In the policy below, we’ll use the check.is_in_group function to allow a user that is in the “admin” group, or a user that is in the “editor” group and also is the owner of the resource.

package todoApp.PUT.todo.__ID
default allowed = false
 
allowed {
 check.is_in_group(input.user, "admin")
}
 
allowed {
 check.is_in_group(input.user, "editor")
 input.user.key == input.resource.ownerID
}

However, this policy still assumes that the caller passes in the correct information. While the user can be extracted out of the JWT, the resource payload still contains an “ownerID”, and still relies on the middleware to retrieve this piece of data from a trusted source (like our Todo database), instead of trusting a value that is passed in by the caller.

We can take this one step further by delegating Todo ownership tracking and validation to the policy.

Step 3: use a relations database to track objects and relations

Most applications store the relationships between subjects (users) and objects (resources) in their own database. But we’re now seeing a new pattern emerging around these scenarios called Relationship-based Access Control (ReBAC). ReBAC has been popularized via Google’s Zanzibar paper, where they describe a purpose-built authorization service for Google Drive, Gmail, Google Cloud, and many other Google services.

With ReBAC, resources (in our case, Todos) have named relationships to subjects (users or groups). We could change the policy to use check.is_in_role to evaluate whether the user has the “owner” relationship to the “todo” object that is passed in as the resource.

We still need the caller to pass in the resource, but the relationship validation is done inside the policy. In this case, the check.is_in_role function is implemented over a relations database that stores the ownership relationships between users and todos.

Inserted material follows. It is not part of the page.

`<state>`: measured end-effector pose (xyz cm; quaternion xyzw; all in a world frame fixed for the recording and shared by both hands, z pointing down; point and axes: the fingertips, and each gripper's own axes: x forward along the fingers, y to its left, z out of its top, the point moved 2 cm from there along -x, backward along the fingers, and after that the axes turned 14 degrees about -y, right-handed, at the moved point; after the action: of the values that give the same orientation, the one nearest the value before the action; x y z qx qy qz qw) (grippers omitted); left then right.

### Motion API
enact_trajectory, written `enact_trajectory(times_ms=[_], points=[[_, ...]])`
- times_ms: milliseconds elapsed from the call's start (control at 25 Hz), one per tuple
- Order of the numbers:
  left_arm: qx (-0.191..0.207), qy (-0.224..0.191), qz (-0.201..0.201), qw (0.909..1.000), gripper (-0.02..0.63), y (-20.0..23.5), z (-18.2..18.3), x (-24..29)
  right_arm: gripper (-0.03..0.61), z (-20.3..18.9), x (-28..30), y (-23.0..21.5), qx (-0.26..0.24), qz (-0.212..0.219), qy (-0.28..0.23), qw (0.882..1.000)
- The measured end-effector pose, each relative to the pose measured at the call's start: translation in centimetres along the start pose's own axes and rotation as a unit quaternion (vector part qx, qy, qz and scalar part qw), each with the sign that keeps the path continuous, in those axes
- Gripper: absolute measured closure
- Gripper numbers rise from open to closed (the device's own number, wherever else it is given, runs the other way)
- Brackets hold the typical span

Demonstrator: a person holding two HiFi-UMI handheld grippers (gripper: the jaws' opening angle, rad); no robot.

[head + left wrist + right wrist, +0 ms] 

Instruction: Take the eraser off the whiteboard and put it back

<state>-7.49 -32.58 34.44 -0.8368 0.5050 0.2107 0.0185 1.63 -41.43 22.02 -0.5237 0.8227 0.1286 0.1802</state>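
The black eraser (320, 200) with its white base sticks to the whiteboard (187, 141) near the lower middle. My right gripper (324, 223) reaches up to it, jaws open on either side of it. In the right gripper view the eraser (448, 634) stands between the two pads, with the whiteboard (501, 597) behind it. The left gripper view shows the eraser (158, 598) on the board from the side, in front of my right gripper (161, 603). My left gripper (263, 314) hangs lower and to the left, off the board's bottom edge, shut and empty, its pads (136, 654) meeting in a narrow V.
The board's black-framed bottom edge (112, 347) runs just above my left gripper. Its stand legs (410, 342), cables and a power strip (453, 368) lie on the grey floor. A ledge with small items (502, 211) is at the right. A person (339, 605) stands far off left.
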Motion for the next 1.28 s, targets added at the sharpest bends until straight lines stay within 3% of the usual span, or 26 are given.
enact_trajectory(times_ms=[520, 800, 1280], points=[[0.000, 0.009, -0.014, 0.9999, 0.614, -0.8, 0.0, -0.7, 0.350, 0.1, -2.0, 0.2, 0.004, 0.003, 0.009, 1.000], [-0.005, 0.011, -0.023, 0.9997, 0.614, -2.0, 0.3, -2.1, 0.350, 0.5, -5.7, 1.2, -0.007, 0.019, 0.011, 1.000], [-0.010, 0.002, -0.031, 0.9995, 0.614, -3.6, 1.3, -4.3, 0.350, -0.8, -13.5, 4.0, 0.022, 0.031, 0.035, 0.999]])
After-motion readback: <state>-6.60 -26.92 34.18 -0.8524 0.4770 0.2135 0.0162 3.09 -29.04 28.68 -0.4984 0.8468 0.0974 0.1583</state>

package todoApp.PUT.todo.__ownerID
default allowed = false
 
allowed {
 check.is_in_group(input.user, "admin")
}
 
allowed {
 check.is_in_group(input.user, "editor")
 check.is_in_role(input.user, "todo", "owner", input.resource)
}

This does mean that the application needs to tell the relations database about ownership relationships between users and Todos. But using a standard component means that the application doesn’t have to reinvent this wheel, and reduces the probability of getting this wrong.

Bonus: fine-grained access control

As a final step, we could move away from coarse-grained roles (such as “admin” and “editor”) that are a property of the user, to named relationships on each object. In other words, a user can be an “owner” or “editor” of each Todo. This is trivial to do when you have a relations database. This policy allows the operation if the user has either an “owner” or “editor” relationship to the resource (Todo) that is passed in by the caller:

package todoApp.PUT.todo.__ownerID
default allowed = false
 
allowed {
 allowedRoles := {"owner", "editor"}
 some x in allowedRoles
 check.is_in_role(input.user, "todo", allowedRoles, input.resource)
}

For more about the differences between coarse roles and fine-grained access control, go here.

Conclusion

We’ve explored the following three techniques that can be combined to create secure-by-default applications that avoid/eliminate Broken Access Control vulnerabilities:

1. Extract authorization logic into a separate authorization service that provides a standard and consistent API for the rest of the microservices in your application.
2. Implement this authorization service using a standard policy engine such as Open Policy Agent (OPA). This allows you to reason about the authorization policy as code and provides a natural git-based workflow for versioning the policy and audit trails for decisions.
3. Use a ReBAC-based permission database to manage the relationships between users/groups and resources in your application.

By combining these techniques, you’ll reduce the surface area that application developers need to “get right,” and make it much easier to build applications that are free from Broken Access Control vulnerabilities.

Topaz

Topaz is an open-source authorization service that combines OPA as a decision engine and a ReBAC permissions database. If you’re in the process of cleaning up your authorization logic, you can use Topaz to do much of the heavy lifting.